● **The task**:
All of the data must be output exactly, with every picture left out.

● **Material provided**:
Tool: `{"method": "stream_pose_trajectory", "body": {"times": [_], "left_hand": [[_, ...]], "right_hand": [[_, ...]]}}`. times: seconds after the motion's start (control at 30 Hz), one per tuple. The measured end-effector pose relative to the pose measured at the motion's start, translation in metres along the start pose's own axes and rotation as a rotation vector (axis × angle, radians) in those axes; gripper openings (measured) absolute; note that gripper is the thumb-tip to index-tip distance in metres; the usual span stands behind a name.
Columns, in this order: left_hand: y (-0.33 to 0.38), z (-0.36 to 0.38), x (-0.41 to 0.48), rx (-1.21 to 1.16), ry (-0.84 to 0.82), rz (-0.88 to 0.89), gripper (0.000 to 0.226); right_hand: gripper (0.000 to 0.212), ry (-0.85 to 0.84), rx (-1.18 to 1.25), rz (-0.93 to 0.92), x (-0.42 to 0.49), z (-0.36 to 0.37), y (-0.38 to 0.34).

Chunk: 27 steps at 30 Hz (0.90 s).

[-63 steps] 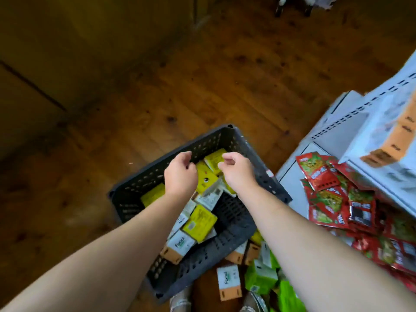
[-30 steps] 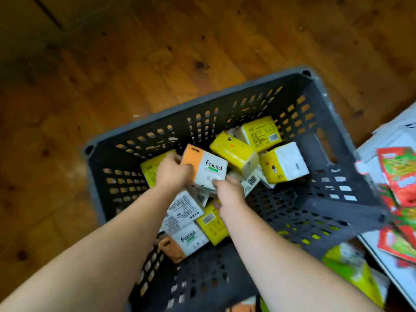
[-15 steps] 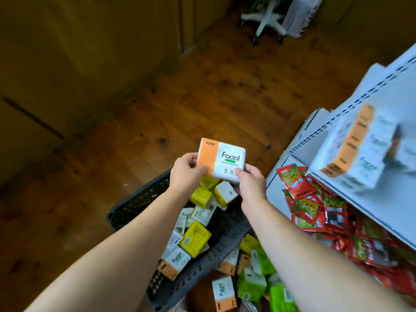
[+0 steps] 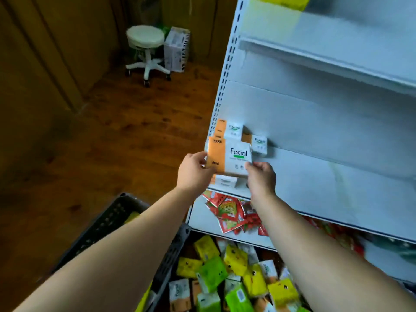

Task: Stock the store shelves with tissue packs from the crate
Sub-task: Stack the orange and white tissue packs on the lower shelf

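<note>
Both hands hold one orange-and-white "Facial" tissue pack (image 4: 229, 158) in front of the white store shelf (image 4: 315, 176). My left hand (image 4: 194, 173) grips its orange left end and my right hand (image 4: 261, 176) pinches its lower right corner. Behind the held pack, two matching packs (image 4: 234, 129) stand at the shelf's left end, and another (image 4: 225, 182) lies just below the held one. The dark grey crate (image 4: 108, 224) sits on the floor at the lower left, mostly hidden by my left arm.
Red snack packets (image 4: 231, 215) lie on the shelf below. Yellow and green tissue packs (image 4: 234, 273) are piled on the lowest level beside the crate. A white stool (image 4: 146, 50) and a carton (image 4: 176, 49) stand at the back of the wooden floor. The upper shelves (image 4: 326, 55) are bare.
The pack came out of the crate in both hands and rose to the shelf's left end. My view swung up from the crate to the shelving.
</note>
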State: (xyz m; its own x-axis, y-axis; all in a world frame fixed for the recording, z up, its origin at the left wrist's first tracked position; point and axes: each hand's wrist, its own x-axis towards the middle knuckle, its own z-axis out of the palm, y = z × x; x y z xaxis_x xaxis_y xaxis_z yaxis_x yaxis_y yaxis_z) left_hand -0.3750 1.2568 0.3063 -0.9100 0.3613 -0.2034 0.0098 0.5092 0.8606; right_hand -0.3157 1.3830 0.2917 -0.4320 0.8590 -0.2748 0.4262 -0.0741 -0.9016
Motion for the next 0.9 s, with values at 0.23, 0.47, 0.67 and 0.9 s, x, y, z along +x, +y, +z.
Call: {"method": "stream_pose_trajectory", "body": {"times": [0.23,0.47,0.67,0.9], "left_hand": [[0.014,0.112,0.045,0.026,0.013,0.024,0.029],[-0.003,0.2,0.073,0.198,-0.029,-0.004,0.023],[-0.025,0.235,0.088,0.281,-0.107,-0.131,0.027],[-0.027,0.25,0.105,0.222,-0.132,-0.189,0.042]], "right_hand": [[0.024,0.011,-0.057,-0.008,0.092,-0.049,0.049],[0.026,0.015,-0.15,0.016,0.171,-0.061,0.1],[0.022,-0.095,-0.286,0.04,0.193,-0.044,0.126],[0.021,-0.138,-0.394,0.002,0.219,-0.025,0.125]]}}
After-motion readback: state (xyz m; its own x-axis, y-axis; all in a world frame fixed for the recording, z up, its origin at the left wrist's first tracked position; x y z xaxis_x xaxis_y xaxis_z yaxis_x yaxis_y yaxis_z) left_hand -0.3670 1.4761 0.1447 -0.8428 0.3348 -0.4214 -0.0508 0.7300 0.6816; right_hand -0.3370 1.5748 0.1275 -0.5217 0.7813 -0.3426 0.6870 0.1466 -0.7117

● **Response area**:
Tool: `{"method": "stream_pose_trajectory", "body": {"times": [_], "left_hand": [[_, ...]], "right_hand": [[_, ...]]}}`. times: seconds after the motion's start (control at 30 Hz), one per tuple. The measured end-effector pose relative to the pose measured at the motion's start, translation in metres along the start pose's own axes and rotation as a rotation vector (axis × angle, radians) in those axes; gripper openings (measured) absolute; note that gripper is the thumb-tip to index-tip distance in metres; the usual span stands behind a name.
Columns, in this order: left_hand: y (-0.33 to 0.38), z (-0.36 to 0.38), x (-0.41 to 0.48), rx (-1.21 to 1.16), ry (-0.84 to 0.82), rz (-0.88 to 0.89), gripper (0.000 to 0.226); right_hand: gripper (0.000 to 0.212), ry (-0.85 to 0.84), rx (-1.18 to 1.25), rz (-0.93 to 0.92), x (-0.42 to 0.49), z (-0.36 to 0.37), y (-0.38 to 0.34).

Chunk: 27 steps at 30 Hz (0.90 s).

[-63 steps] 
[-30 steps] 
[-15 steps] 
[+0 steps] 

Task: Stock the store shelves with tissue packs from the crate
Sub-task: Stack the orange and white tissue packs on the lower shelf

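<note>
Both hands hold one orange-and-white "Facial" tissue pack (image 4: 229, 158) in front of the white store shelf (image 4: 315, 176). My left hand (image 4: 194, 173) grips its orange left end and my right hand (image 4: 261, 176) pinches its lower right corner. Behind the held pack, two matching packs (image 4: 234, 129) stand at the shelf's left end, and another (image 4: 225, 182) lies just below the held one. The dark grey crate (image 4: 108, 224) sits on the floor at the lower left, mostly hidden by my left arm.
Red snack packets (image 4: 231, 215) lie on the shelf below. Yellow and green tissue packs (image 4: 234, 273) are piled on the lowest level beside the crate. A white stool (image 4: 146, 50) and a carton (image 4: 176, 49) stand at the back of the wooden floor. The upper shelves (image 4: 326, 55) are bare.
The pack came out of the crate in both hands and rose to the shelf's left end. My view swung up from the crate to the shelving.
</note>
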State: (xyz m; its own x-axis, y-axis; all in a world frame fixed for the recording, z up, its origin at the left wrist's first tracked position; point and axes: each hand's wrist, its own x-axis towards the middle knuckle, its own z-axis out of the palm, y = z × x; x y z xaxis_x xaxis_y xaxis_z yaxis_x yaxis_y yaxis_z) left_hand -0.3750 1.2568 0.3063 -0.9100 0.3613 -0.2034 0.0098 0.5092 0.8606; right_hand -0.3157 1.3830 0.2917 -0.4320 0.8590 -0.2748 0.4262 -0.0741 -0.9016
Motion for the next 0.9 s, with values at 0.23, 0.47, 0.67 and 0.9 s, x, y, z along +x, +y, +z.
Call: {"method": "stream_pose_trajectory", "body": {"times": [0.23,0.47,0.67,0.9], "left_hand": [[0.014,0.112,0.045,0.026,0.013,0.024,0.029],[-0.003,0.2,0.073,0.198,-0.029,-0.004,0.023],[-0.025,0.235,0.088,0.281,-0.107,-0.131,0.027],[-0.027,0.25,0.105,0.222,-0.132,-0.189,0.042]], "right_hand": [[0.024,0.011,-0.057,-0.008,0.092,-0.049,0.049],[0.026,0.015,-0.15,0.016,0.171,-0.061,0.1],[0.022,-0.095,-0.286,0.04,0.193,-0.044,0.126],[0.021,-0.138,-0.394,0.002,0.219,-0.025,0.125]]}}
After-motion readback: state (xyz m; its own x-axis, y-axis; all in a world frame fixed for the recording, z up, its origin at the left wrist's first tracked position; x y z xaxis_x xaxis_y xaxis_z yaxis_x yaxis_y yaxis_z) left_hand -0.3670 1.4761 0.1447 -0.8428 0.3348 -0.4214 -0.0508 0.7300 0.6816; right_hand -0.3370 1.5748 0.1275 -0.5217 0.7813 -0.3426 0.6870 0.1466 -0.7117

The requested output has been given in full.